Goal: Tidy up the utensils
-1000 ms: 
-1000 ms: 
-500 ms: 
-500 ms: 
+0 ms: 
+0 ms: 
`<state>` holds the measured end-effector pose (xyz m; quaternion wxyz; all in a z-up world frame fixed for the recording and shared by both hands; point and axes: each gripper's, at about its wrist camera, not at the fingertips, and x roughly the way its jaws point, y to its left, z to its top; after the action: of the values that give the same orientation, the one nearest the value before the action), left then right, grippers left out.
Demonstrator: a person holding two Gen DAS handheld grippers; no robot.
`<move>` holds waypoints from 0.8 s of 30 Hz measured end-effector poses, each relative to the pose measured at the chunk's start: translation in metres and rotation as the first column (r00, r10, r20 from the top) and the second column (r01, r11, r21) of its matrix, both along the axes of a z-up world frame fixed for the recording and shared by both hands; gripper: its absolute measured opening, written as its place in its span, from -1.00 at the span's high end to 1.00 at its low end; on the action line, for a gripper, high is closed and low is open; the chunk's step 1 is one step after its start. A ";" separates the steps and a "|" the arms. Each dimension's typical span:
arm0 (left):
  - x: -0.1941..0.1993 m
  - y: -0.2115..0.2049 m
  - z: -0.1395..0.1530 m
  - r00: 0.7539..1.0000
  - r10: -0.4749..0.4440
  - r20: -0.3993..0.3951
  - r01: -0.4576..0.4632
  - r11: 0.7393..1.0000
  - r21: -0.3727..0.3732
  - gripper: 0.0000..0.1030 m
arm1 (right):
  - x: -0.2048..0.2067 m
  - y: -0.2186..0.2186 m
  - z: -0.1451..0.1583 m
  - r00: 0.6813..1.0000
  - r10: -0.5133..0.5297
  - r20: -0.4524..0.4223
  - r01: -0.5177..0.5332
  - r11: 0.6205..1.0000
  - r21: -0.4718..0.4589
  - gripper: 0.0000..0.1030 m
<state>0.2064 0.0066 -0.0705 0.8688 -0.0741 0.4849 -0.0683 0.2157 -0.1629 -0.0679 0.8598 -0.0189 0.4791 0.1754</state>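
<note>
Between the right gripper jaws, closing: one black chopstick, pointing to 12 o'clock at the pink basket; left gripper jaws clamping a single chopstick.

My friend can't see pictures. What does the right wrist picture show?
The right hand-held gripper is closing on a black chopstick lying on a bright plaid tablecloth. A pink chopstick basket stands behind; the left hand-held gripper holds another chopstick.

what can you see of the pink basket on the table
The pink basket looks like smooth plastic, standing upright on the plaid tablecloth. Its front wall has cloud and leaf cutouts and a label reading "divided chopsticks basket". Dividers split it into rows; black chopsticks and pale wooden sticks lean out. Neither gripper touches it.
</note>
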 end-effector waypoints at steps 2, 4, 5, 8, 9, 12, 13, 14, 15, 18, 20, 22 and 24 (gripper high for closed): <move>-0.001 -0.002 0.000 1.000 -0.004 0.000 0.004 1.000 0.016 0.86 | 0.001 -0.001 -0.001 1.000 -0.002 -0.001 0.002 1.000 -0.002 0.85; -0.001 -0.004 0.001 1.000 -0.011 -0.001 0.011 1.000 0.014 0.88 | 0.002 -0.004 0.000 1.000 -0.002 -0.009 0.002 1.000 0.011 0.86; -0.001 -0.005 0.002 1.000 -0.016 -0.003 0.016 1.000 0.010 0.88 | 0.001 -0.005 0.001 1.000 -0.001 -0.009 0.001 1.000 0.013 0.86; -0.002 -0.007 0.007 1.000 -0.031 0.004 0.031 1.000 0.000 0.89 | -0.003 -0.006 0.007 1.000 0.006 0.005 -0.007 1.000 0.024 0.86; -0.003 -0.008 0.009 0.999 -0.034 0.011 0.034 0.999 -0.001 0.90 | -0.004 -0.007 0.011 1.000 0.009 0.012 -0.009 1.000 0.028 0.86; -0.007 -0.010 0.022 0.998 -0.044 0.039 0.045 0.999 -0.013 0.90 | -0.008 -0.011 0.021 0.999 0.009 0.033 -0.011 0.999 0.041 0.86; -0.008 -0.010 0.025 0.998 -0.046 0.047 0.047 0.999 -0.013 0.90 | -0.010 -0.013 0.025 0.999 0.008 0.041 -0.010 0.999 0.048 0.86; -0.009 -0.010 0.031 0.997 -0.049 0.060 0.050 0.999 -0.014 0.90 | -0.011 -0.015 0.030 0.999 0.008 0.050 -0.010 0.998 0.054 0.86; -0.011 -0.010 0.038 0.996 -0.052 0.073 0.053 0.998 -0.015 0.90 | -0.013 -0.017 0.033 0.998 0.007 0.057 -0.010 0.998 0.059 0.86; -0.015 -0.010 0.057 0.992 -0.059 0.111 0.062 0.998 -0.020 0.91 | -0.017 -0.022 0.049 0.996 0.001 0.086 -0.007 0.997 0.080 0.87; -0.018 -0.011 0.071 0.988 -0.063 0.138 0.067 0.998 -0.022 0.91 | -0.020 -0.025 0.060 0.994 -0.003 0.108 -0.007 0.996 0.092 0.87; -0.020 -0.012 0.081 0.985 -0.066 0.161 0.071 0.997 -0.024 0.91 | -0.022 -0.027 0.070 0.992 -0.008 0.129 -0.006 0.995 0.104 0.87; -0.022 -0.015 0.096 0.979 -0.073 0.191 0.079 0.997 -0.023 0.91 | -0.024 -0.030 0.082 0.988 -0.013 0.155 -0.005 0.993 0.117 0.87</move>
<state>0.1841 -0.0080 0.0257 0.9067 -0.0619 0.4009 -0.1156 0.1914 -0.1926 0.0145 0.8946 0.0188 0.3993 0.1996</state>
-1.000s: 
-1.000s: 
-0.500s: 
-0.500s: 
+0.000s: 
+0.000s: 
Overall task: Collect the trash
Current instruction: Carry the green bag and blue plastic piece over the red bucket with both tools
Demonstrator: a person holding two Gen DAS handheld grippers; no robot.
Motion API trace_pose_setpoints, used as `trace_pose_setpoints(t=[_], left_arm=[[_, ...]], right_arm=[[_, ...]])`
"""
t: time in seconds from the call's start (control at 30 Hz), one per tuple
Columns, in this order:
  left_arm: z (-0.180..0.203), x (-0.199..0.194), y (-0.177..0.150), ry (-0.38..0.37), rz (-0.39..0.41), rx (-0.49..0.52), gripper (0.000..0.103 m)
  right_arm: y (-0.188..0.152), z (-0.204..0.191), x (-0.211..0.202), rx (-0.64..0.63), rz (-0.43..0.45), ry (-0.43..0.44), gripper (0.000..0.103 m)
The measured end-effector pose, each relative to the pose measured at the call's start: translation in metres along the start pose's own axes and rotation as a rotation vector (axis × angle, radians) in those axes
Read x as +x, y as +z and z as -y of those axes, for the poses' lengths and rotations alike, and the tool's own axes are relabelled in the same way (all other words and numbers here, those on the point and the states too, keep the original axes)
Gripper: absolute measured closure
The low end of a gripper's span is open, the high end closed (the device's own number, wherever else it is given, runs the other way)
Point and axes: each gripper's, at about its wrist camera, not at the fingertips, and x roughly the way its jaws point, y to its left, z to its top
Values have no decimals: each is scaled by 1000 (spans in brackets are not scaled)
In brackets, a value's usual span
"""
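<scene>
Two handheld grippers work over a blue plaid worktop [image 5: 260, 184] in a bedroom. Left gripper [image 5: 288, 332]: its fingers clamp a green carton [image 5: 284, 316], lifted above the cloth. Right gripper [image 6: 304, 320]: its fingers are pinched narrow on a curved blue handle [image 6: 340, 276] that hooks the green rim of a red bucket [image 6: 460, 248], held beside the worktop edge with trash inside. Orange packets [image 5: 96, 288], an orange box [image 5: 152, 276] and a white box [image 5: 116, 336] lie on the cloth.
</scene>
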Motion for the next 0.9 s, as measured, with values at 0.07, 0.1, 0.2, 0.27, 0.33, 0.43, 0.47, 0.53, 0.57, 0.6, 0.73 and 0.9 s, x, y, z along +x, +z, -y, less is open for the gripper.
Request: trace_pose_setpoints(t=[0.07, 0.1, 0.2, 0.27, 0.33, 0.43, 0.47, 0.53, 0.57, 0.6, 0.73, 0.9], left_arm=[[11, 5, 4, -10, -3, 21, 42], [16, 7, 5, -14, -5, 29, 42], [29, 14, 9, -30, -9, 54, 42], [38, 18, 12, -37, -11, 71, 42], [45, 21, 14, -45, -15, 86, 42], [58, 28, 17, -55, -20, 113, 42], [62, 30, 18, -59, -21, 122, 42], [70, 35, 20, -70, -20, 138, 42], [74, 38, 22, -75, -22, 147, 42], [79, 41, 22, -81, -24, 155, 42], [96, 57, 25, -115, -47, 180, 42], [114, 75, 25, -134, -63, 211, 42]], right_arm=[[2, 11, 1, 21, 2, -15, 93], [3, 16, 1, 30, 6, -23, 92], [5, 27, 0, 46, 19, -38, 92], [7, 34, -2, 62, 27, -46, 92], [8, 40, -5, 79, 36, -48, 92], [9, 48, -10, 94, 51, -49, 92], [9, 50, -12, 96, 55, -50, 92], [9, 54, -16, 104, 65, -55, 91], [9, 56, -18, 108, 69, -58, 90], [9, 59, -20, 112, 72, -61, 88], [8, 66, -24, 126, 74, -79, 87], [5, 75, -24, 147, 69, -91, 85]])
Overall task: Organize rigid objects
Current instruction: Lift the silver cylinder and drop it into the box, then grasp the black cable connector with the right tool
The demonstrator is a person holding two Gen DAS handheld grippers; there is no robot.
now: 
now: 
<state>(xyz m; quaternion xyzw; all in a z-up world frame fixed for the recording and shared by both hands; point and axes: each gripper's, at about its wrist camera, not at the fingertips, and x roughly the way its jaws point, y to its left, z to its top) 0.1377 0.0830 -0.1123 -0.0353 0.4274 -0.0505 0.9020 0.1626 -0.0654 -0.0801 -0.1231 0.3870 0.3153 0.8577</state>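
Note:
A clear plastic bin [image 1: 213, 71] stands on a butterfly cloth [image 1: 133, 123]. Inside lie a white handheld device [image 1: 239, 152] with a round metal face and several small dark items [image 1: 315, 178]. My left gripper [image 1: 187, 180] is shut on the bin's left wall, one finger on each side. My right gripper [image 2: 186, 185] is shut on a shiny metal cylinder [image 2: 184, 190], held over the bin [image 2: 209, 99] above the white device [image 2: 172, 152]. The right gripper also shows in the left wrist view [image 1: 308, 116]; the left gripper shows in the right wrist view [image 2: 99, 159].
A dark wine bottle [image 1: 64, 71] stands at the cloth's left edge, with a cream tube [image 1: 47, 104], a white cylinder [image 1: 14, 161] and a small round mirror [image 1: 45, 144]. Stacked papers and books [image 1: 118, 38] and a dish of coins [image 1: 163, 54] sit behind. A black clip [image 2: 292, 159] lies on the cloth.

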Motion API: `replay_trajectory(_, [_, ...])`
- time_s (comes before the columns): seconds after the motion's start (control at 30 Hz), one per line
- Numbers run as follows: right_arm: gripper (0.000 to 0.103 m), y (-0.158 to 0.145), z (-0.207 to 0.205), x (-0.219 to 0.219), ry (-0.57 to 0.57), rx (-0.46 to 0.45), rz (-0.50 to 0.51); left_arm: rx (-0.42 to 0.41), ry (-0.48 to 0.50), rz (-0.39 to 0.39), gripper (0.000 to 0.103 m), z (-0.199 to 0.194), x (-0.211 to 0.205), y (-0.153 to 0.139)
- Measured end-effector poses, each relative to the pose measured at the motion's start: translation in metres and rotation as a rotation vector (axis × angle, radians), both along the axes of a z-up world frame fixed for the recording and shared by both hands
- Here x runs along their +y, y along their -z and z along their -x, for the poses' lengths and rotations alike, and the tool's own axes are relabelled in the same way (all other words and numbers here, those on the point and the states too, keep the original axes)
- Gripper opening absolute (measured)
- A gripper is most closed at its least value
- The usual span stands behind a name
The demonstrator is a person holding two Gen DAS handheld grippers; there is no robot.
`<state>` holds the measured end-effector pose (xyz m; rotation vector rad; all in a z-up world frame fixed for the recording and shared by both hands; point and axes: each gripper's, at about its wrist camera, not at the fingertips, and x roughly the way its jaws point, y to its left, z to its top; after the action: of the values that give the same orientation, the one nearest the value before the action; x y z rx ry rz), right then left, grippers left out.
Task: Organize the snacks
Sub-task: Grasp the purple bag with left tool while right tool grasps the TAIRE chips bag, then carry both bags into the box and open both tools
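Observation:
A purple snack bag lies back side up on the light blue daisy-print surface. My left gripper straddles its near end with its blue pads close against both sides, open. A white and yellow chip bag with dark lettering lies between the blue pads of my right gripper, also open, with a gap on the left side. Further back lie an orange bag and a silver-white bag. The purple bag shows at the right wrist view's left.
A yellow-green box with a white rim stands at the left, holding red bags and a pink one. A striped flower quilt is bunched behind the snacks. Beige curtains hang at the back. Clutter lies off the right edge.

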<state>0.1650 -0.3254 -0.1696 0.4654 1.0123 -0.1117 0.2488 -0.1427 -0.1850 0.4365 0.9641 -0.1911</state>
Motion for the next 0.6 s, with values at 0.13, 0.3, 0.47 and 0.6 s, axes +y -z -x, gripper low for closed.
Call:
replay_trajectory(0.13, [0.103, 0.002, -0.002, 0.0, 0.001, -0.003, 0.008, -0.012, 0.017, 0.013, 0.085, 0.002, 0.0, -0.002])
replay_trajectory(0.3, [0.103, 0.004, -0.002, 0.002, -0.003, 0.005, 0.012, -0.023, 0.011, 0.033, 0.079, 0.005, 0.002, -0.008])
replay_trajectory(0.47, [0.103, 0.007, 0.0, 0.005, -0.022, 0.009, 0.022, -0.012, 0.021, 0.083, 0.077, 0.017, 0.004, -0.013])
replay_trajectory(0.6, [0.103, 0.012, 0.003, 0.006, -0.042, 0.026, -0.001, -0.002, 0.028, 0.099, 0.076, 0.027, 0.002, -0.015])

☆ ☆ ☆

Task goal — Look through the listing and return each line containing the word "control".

Result of this exercise —
t: time in seconds from the call's start (control at 30 Hz), one per tuple
- time_s (comes before the columns): seconds after the motion's start (control at 30 Hz), one per line

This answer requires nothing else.